Amato’s self-absorbed, braggadocio emails to his ex-girlfriend were on par with his rising status in the Colombo mob. Within a few years, he had left prison to become a powerful captain overseeing rackets on both sides of the Verranzano Bridge. He had crew members young-and-old kicking up tribute money from loansharking, gambling and even drug-dealing, although wiretaps from 2015 showed that Amato had a staunch anti-drugs stance, due to the steep law enforcement pressure and kingpin sentencing guidelines.

From an outsider looking in, it seems almost ridiculous that a man in Joey Amato's sensitive position would resort to creepily stalking his ex-girlfriend with a tracker. Still, his ethos starts to make sense when you unravel his mindset. Judging by his emails, and later wiretapped calls, Amato sincerely felt as if he was in charge of Staten Island, and his lackeys made sure to feed his ego. So did the media; in one Gang Land report, Jerry Capeci called Amato "the Colombo family's current boss of Staten Island." He sought to become a household name across Staten Island’s Mafia elite, and mingled with powerful figures in other families, like Bonanno captain Petey Lovaglio and Lucchese captain Big John Castellucci.

Joseph Amato Jr., left, and John Cerbone in a photograph from the 1990s (Source: Black Hand Forum member givememysocks)

Joseph Amato Jr., left, and John Cerbone in a photograph from the 1990s (Source: Black Hand Forum member givememysocks)

Joey Amato had as much pride in himself as he did for his namesake son, Joseph Amato Jr., who was being groomed as the de facto heir to his father's organization.
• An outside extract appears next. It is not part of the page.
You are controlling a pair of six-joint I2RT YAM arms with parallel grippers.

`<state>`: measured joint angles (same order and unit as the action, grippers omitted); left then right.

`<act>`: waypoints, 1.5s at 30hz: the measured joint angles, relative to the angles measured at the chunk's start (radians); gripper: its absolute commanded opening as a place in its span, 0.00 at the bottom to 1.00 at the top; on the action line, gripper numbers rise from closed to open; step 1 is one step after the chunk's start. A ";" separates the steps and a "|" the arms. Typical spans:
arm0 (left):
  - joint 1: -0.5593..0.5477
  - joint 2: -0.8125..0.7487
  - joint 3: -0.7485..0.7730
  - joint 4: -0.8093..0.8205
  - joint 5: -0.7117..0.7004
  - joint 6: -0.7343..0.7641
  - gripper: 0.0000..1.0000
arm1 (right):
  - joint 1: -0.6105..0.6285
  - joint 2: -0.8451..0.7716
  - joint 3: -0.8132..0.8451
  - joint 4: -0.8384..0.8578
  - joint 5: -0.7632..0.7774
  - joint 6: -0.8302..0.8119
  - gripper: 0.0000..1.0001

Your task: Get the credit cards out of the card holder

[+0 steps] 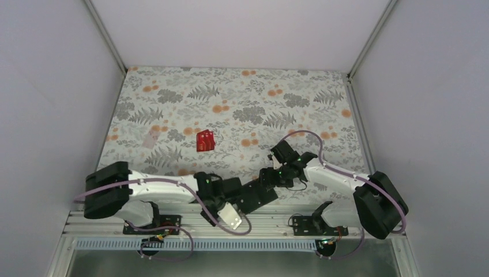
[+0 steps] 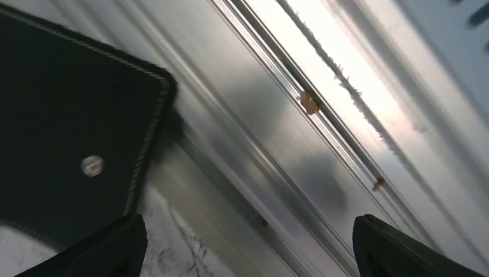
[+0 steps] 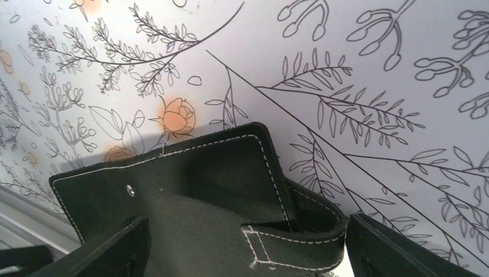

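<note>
Step, as judged: late. The red cards [image 1: 204,140] lie in a small stack mid-counter [image 1: 300,95], well apart from the holder [image 3: 196,196], which sits at the near edge between the two arms. Holder: black, pale stitching, small metal snap, strap loop at one end, no red showing. Right gripper [image 3: 245,245] has its jaws wide, straddling the holder; cannot tell if it clamps. Left gripper [image 2: 248,242] has its jaws apart, empty, over the rail [image 2: 323,115] beside the holder. Next move calls for confirming the pockets are empty, then letting go.
</note>
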<state>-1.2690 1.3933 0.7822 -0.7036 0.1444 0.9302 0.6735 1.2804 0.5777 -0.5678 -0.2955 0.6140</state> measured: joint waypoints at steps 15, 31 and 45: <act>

It's hard to fathom why Junior became so romanticized with his dad’s career path since his father was painfully absent during most of his childhood. Junior was born in 1993, the year in which Joseph Amato Sr. was indicted on racketeering and murder charges relating to the accidental slaying of Matteo Speranza. For the rest of the 1990s and 2000s, Junior didn't see his father in anything other than prison garb, behind the thick visitation glass in various lockups across the mainland United States. I should note that Junior's life was a lot better than a lot of kids raised by single mothers in America. His dad was earning plenty of money from his sprawling loansharking operation, which was maintained in his absence by his retired father, Bernie. Junior also got a partial father figure in his dad's right-hand-man, Giovanni "Johnny Brains" Cerbone. Court testimony from 2007 revealed that Johnny Brains would personally driver a barber to the Amato household to cut Little Joey's hair, and spent his time at the house conversing on the phone with the elder Joey.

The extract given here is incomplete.